## About this task:
Could you print exactly the lines of the listing below, starting at the line that has "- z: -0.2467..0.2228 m" and ending at the line that has "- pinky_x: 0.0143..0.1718", and only those lines?

(Beginning of Data extracts)

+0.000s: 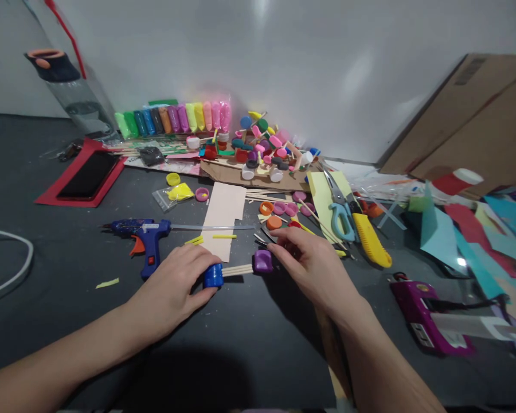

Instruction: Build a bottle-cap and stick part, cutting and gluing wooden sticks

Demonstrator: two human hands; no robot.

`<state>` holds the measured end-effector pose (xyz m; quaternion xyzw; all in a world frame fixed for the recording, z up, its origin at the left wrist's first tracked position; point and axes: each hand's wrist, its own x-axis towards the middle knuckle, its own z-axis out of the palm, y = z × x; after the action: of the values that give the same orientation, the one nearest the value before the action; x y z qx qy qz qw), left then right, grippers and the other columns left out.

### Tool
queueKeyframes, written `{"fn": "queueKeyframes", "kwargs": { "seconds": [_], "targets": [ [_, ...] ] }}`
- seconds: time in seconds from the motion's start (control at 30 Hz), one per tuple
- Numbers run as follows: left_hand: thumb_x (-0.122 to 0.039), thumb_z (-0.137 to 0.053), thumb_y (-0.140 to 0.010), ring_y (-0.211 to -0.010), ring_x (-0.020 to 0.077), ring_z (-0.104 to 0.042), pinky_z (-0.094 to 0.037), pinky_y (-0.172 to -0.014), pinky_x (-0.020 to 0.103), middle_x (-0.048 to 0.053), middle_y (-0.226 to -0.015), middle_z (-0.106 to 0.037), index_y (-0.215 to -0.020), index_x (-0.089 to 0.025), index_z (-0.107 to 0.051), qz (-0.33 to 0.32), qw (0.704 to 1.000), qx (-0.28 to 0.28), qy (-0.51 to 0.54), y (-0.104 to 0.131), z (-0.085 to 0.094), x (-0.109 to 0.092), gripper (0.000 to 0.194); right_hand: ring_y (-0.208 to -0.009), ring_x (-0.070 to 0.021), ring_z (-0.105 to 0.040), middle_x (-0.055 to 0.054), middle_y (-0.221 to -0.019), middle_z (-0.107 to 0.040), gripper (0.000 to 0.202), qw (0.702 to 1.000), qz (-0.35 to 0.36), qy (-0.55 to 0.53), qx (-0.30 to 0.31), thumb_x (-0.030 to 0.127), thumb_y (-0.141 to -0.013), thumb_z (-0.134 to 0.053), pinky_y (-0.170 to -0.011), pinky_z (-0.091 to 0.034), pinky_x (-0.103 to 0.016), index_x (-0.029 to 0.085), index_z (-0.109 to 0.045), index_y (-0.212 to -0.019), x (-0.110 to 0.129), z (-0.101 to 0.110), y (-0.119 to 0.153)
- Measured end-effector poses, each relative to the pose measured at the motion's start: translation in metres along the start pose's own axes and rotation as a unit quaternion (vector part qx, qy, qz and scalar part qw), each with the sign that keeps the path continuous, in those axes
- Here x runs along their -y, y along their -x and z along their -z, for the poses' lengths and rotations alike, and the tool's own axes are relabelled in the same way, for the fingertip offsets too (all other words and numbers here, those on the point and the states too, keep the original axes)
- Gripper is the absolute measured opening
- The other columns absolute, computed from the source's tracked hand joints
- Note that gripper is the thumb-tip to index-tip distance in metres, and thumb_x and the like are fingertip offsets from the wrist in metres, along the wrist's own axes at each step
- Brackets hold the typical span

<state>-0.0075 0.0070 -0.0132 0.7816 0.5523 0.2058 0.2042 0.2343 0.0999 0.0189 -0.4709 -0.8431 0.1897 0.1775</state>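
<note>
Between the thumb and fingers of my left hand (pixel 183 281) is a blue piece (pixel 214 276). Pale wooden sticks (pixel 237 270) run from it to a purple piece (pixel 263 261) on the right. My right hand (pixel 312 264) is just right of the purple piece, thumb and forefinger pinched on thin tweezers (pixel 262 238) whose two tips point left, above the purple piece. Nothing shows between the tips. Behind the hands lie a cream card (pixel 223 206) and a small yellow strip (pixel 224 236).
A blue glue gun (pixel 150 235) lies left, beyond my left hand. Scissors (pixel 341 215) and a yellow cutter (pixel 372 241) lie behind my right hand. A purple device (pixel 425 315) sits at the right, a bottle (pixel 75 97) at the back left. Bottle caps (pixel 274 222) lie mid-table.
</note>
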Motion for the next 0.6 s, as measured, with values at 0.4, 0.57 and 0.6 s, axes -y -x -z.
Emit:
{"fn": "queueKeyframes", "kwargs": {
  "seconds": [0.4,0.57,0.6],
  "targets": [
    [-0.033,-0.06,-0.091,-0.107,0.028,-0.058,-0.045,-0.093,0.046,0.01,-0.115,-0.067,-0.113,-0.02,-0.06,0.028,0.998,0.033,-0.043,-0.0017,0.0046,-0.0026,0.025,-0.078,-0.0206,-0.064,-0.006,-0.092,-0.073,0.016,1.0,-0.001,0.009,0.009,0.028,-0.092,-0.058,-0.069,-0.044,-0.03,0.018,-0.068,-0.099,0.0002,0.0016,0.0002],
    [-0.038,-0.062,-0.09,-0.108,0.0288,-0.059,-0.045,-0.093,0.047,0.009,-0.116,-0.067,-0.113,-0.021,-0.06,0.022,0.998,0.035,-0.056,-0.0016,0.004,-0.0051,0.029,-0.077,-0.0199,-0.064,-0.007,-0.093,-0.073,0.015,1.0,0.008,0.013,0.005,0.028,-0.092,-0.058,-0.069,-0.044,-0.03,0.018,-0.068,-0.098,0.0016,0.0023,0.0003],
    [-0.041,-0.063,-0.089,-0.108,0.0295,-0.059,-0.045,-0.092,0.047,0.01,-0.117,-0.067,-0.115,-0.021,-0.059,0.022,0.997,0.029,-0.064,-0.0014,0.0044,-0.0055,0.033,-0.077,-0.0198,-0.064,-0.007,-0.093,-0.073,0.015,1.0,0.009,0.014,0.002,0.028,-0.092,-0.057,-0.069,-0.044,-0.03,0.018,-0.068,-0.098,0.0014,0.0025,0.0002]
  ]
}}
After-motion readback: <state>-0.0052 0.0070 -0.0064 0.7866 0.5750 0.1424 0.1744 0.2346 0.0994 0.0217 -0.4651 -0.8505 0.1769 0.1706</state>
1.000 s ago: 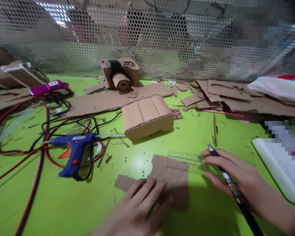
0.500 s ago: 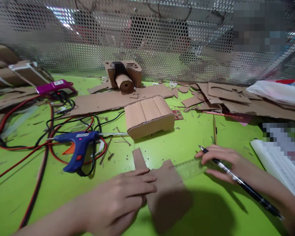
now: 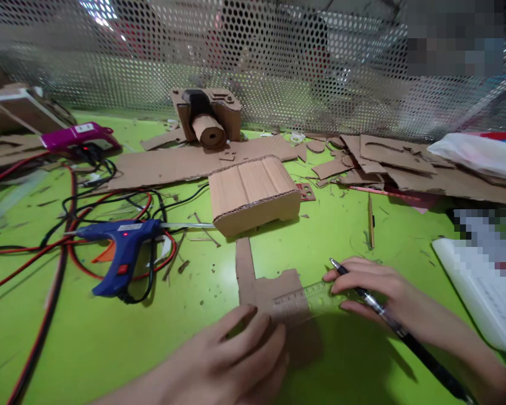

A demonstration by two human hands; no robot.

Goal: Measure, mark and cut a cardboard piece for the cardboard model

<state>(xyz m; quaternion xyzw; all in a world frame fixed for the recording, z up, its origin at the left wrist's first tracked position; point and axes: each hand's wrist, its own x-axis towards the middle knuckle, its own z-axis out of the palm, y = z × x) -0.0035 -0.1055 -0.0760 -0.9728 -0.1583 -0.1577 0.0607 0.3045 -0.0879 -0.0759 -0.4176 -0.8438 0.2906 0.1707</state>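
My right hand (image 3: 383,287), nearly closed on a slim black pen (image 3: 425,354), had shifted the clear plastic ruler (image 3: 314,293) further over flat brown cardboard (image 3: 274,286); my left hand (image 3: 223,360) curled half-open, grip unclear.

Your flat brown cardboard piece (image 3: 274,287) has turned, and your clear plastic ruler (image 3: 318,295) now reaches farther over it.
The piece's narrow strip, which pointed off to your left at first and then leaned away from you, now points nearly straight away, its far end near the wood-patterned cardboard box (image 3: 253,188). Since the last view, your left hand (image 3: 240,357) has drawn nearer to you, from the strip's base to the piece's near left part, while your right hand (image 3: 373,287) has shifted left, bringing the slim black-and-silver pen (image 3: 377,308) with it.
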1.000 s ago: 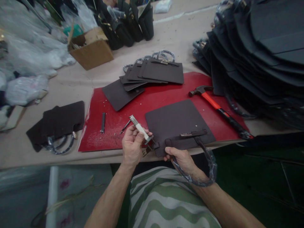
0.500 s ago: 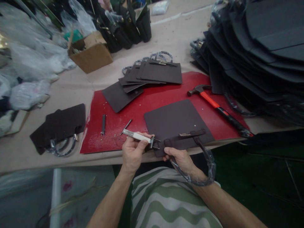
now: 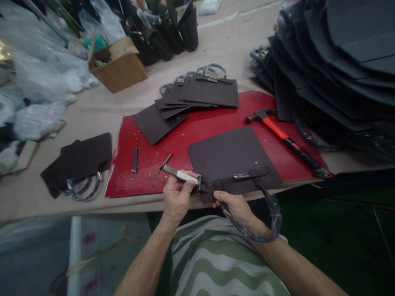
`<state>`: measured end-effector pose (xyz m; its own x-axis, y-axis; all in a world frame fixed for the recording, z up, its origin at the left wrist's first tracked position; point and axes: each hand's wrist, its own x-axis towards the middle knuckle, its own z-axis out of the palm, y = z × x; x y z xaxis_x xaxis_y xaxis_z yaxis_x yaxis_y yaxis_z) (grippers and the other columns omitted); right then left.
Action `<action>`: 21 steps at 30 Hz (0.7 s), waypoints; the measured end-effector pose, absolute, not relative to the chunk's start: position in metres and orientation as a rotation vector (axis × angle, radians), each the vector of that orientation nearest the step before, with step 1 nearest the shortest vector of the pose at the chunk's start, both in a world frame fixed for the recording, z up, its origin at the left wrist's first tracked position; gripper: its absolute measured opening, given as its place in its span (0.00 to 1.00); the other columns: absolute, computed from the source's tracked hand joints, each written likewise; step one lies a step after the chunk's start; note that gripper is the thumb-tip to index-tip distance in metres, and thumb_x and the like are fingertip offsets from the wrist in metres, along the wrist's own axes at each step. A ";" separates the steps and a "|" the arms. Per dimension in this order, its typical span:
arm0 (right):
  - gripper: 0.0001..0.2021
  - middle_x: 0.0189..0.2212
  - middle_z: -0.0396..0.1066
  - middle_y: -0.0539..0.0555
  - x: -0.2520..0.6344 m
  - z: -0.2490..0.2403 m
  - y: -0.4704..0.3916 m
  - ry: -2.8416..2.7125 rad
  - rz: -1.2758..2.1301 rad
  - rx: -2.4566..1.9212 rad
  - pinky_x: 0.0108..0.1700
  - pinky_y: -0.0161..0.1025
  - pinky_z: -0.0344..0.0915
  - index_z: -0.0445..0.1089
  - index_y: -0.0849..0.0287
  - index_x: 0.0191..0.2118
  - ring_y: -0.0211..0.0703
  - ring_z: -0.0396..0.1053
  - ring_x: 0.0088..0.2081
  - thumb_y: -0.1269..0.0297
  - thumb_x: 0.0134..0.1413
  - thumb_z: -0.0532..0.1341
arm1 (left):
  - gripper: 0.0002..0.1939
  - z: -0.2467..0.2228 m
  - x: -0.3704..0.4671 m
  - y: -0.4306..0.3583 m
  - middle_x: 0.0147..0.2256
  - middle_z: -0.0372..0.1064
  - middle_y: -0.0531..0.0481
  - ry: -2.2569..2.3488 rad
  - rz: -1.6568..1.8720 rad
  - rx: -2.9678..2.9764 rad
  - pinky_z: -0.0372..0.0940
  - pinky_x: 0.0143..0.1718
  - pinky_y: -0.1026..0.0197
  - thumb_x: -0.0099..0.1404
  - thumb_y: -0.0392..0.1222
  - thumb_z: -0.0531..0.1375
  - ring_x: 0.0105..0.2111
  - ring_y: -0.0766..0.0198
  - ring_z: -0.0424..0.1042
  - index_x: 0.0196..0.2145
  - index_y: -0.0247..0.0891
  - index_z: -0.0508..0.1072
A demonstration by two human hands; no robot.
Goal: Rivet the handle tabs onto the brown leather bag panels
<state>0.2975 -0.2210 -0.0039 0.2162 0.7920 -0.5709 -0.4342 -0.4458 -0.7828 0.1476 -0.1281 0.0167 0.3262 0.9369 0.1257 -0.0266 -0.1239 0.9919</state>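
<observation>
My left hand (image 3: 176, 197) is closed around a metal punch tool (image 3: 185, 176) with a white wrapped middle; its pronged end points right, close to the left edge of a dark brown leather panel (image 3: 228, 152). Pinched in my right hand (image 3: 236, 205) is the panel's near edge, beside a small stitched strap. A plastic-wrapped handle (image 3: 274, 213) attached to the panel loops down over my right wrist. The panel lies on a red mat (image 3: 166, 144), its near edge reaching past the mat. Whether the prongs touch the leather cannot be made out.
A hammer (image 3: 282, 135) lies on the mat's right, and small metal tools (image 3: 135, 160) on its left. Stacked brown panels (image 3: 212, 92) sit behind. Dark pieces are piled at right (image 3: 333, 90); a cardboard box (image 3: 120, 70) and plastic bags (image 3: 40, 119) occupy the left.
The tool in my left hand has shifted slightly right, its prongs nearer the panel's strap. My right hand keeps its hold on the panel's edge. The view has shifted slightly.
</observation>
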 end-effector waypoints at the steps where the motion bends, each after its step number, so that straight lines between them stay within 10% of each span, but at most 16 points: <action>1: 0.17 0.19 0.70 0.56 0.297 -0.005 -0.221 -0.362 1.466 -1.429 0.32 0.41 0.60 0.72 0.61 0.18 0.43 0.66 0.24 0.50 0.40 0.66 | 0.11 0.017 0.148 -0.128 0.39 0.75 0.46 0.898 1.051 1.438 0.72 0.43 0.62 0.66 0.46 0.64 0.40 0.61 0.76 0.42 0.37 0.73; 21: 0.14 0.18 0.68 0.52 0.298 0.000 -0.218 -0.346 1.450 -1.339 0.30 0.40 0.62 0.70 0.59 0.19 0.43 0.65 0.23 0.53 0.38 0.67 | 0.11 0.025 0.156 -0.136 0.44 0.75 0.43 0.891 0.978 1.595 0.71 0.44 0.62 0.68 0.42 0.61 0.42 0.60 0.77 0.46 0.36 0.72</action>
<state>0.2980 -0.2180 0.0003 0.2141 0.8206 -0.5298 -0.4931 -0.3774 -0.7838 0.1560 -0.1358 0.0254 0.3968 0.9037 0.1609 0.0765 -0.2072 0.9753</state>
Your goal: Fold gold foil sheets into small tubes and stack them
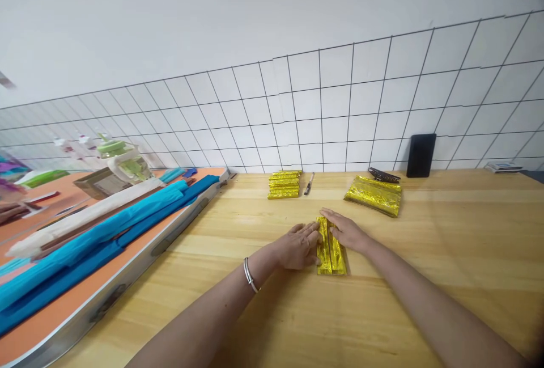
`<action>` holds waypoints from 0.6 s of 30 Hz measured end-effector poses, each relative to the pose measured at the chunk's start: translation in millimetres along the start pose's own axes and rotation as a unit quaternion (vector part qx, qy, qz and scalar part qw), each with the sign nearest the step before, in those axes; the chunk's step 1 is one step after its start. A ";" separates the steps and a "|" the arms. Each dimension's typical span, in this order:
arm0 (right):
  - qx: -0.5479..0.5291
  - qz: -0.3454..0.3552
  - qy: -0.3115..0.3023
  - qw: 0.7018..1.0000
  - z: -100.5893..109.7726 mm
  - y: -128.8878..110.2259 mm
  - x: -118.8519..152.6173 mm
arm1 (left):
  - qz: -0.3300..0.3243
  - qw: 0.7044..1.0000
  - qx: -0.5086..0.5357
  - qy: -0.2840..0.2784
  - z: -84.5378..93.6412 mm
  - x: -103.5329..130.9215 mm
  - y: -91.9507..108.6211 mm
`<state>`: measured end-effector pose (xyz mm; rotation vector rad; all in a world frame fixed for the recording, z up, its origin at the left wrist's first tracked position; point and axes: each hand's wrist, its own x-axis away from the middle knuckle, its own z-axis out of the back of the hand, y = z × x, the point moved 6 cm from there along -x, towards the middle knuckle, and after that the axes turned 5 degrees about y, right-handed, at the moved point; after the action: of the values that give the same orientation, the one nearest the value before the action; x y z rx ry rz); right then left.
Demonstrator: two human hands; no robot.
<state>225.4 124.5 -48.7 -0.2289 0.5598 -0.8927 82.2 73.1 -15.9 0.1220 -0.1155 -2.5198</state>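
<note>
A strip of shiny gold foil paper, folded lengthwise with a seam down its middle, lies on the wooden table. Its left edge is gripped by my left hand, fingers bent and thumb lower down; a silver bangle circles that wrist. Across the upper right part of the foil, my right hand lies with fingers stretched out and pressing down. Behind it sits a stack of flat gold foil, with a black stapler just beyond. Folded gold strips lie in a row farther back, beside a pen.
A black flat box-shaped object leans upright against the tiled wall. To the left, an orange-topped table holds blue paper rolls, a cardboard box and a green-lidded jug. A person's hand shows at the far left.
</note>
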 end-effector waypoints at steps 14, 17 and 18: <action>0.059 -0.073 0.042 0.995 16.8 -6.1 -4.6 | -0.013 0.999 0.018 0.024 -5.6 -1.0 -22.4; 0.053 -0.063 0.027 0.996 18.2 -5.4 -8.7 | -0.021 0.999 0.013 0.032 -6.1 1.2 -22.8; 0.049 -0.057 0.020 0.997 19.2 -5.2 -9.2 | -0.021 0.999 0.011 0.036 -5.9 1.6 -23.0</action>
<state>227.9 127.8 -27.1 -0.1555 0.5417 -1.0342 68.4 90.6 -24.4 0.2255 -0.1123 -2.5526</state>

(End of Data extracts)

## Written reply:
  - z: -0.2467..0.2228 m
  - x: -0.3704..0.4671 m
  - y: -0.4306..0.3583 m
  - middle_x: 0.0147..0.2256
  - middle_z: -0.0372..0.1064
  - middle_y: -0.0531..0.0481
  - ry: -2.2569..2.3488 rad
  - rz: -1.6568..1.8720 rad
  - rx: -2.9678..2.9764 rad
  - pinky_z: -0.0372..0.0940
  - pinky_x: 0.0143..0.1718

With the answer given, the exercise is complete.